In this broken world, everything is backwards. We will only discover the greatness of God when we know and experience our very human limits. We fight against this truth in a thousand different ways – in our living, in our praying, and even so often in our preaching. And yet, we must always temper ourselves with the truth that God’s grace is located at the end of our rope, not the top of it.

And fourth, there will be a reward in the end when Christ returns. See verse 27. This is really good to know. Sure, we’re not told what the vindication will be for those who die to self through faith in Christ, but there will be vindication. Will it be some kind of parade around the pearly gates? Will it be a monetary prize? If so, what currency will be used in the new creation? Euros? Dollars? Bitcoin? The lack of detail would be bothersome if Jesus hadn’t proven himself so trustworthy through his resurrection.

So while we don’t know just what this “reward’ will look like, we can be absolutely certain that there will be one. Good to know, especially on the days that the road of discipleship is, as predicted by Jesus, decidedly dark.

The world we live in is filled with strange and painfully obvious information. For example, dumbwarnings.com is a website that compiles the world’s dumbest warning labels found on everyday products. For example, a Zippo lighter that warns users “Do not ignite in face” and the warning on a bottle of Bayer Aspirin that says, “Do not take if allergic to aspirin.”

And while these may be obvious to most sober individuals, the sad fact is that the only reason such warnings are placed on products in the first place is because someone, somewhere, wasn’t as wise as the rest of us. Someone did, in fact, ignite a lighter in his face and set his beard and hair on fire. So this information is useful to someone. Good to know.

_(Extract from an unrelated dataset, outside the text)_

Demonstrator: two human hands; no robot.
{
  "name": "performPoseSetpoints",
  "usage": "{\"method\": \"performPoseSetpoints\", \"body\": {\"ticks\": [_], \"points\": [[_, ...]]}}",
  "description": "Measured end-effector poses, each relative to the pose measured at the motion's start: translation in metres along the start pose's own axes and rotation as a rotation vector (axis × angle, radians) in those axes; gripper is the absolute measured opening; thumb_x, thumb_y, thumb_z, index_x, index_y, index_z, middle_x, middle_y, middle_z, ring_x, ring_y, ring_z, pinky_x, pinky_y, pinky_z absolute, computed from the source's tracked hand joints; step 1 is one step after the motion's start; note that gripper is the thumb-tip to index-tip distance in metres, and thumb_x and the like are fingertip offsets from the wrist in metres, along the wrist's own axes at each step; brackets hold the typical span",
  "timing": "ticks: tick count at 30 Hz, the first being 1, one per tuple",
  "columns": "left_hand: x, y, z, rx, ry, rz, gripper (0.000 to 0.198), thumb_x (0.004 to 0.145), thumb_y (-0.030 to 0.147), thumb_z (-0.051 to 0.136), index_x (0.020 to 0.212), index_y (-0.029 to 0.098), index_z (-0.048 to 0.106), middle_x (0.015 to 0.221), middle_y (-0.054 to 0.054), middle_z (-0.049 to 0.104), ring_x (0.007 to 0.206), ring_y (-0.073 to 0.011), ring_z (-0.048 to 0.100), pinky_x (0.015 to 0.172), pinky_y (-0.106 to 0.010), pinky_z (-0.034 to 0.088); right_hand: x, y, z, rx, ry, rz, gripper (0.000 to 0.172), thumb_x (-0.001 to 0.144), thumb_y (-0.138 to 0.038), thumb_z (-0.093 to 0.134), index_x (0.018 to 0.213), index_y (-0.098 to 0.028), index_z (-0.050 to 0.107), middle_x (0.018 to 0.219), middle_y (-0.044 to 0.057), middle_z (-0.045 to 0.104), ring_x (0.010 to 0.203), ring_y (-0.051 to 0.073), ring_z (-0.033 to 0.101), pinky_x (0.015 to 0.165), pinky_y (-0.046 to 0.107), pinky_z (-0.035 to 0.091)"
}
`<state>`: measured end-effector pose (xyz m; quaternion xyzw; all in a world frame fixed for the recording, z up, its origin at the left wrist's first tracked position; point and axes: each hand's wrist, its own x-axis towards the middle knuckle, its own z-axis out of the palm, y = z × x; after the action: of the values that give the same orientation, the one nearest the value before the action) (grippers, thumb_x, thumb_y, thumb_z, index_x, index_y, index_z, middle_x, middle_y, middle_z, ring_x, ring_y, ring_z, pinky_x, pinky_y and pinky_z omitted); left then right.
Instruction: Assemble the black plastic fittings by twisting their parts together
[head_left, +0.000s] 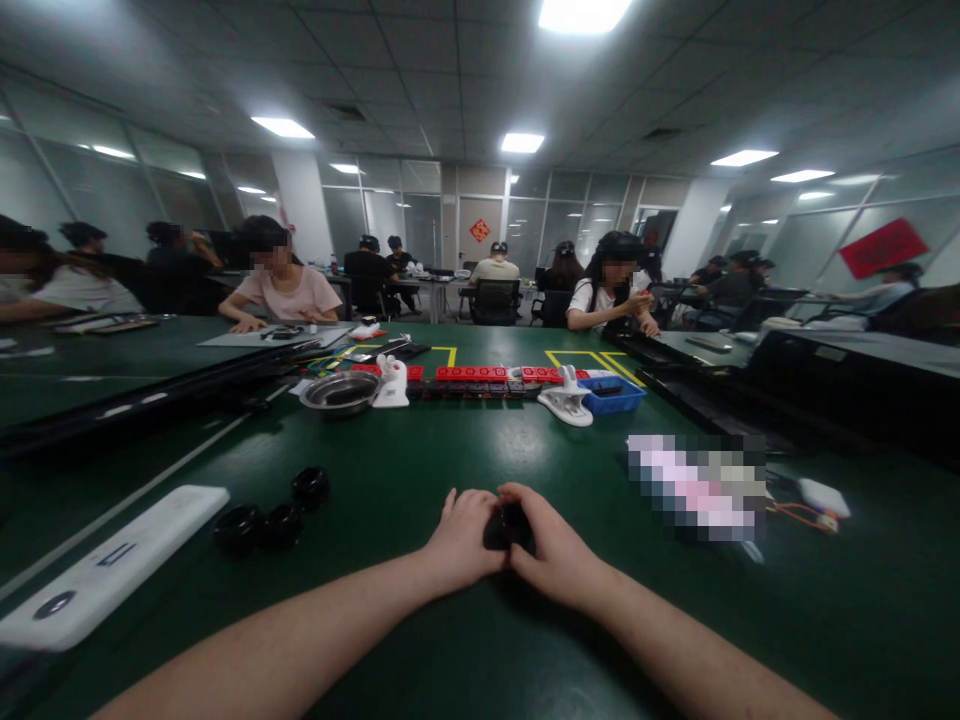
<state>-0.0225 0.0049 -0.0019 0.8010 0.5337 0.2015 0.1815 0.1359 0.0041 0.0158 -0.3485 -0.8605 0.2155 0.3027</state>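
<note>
Between my two hands, low over the green table [420, 450], is a small dark rounded part [510, 530]; my fingers hide much of it. My left hand [469, 535] is closed on its left side. From the other side my right hand [551, 545] curls around it with thumb and fingers. Off to the left lie three glossy black ring-shaped parts [283, 525], close together and apart from my hands.
A long white panel [112, 570] lies at left. Farther back stand a metal bowl [341, 393], white clamps [568, 398], red strips [472, 373] and a blue tray [616, 398]. Long black housings [712, 400] line the right side. People sit across the table.
</note>
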Motion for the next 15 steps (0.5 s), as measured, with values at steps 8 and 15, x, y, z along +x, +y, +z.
{"method": "performPoseSetpoints", "body": {"ticks": [8,15], "points": [[-0.0007,0.0011,-0.0024,0.028,-0.02,0.02,0.042,0.061,0.041,0.06,0.097,0.023,0.051,0.107,-0.005,0.051,0.105,-0.0257,0.044,0.099,-0.052,0.017,0.003,-0.0017,-0.0015,-0.132,0.1,0.108,0.062,0.061,-0.03,0.066,0.116,-0.017,0.04,0.104,0.01,0.052,0.097,0.025,0.049,0.085,0.042,0.039],[-0.0002,0.0018,-0.0017,0.004,-0.004,0.008,0.046,0.061,0.036,0.061,0.103,0.022,0.049,0.108,-0.005,0.051,0.106,-0.0262,0.043,0.099,-0.052,0.016,0.0011,0.0011,0.0008,0.009,0.039,-0.009,0.055,0.062,-0.006,0.05,0.114,-0.018,0.038,0.108,0.008,0.05,0.101,0.02,0.048,0.09,0.037,0.038]]}}
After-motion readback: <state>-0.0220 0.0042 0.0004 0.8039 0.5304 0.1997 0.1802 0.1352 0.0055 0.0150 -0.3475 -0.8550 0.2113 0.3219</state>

And perhaps that’s how these insights from Jesus strike you: strange, true and obvious. And yet, for a good number of those who grace our churches or who walk the streets of our neighborhoods:

– the idea of a God who chooses suffering in order to save is strange;

– the idea of discipleship as discovering God at the end of me rather than the best of me is new;

– the idea that our ultimate reward is guaranteed now but not delivered until then is foreign.

It’s all “good to know” – essential to know – but many don’t yet know it. Or at the very least are in great need of being reminded of it.

Which of Jesus’ strange but essential, tough but true, “good to know” insights from Matthew 16 is needed most for you? Is your picture of Jesus a little too safe? Are you at a particularly low point, needing to be reminded that you are, now, closer than ever to the goodness of God? Are you near the end of your existence, fighting for breath and wondering if it’s all been worth it? If so, it’s good to know that a reward is secured and soon in sight.

A regulation golf ball has 336 dimples. John Lennon’s first girlfriend was named Thelma Pickles. The plastic bag that you brought your groceries home in is not a toy. All these things are good to know. They may come in handy at some forthcoming trivia night or the next time you’re stuck in an insanely dull dinner conversation.

If such obscure facts can seem even remotely useful, how much more are the words of Jesus in today’s Gospel worthy of some space in our brains and hearts. We can park the truth that “Jesus doesn’t need us to protect him” right next to “Jimmy Carter was the first president born in a hospital.”

You never know when you’ll need to access such truths, but something inside us tells us we will. They’re both good to know; one just a little more than the other.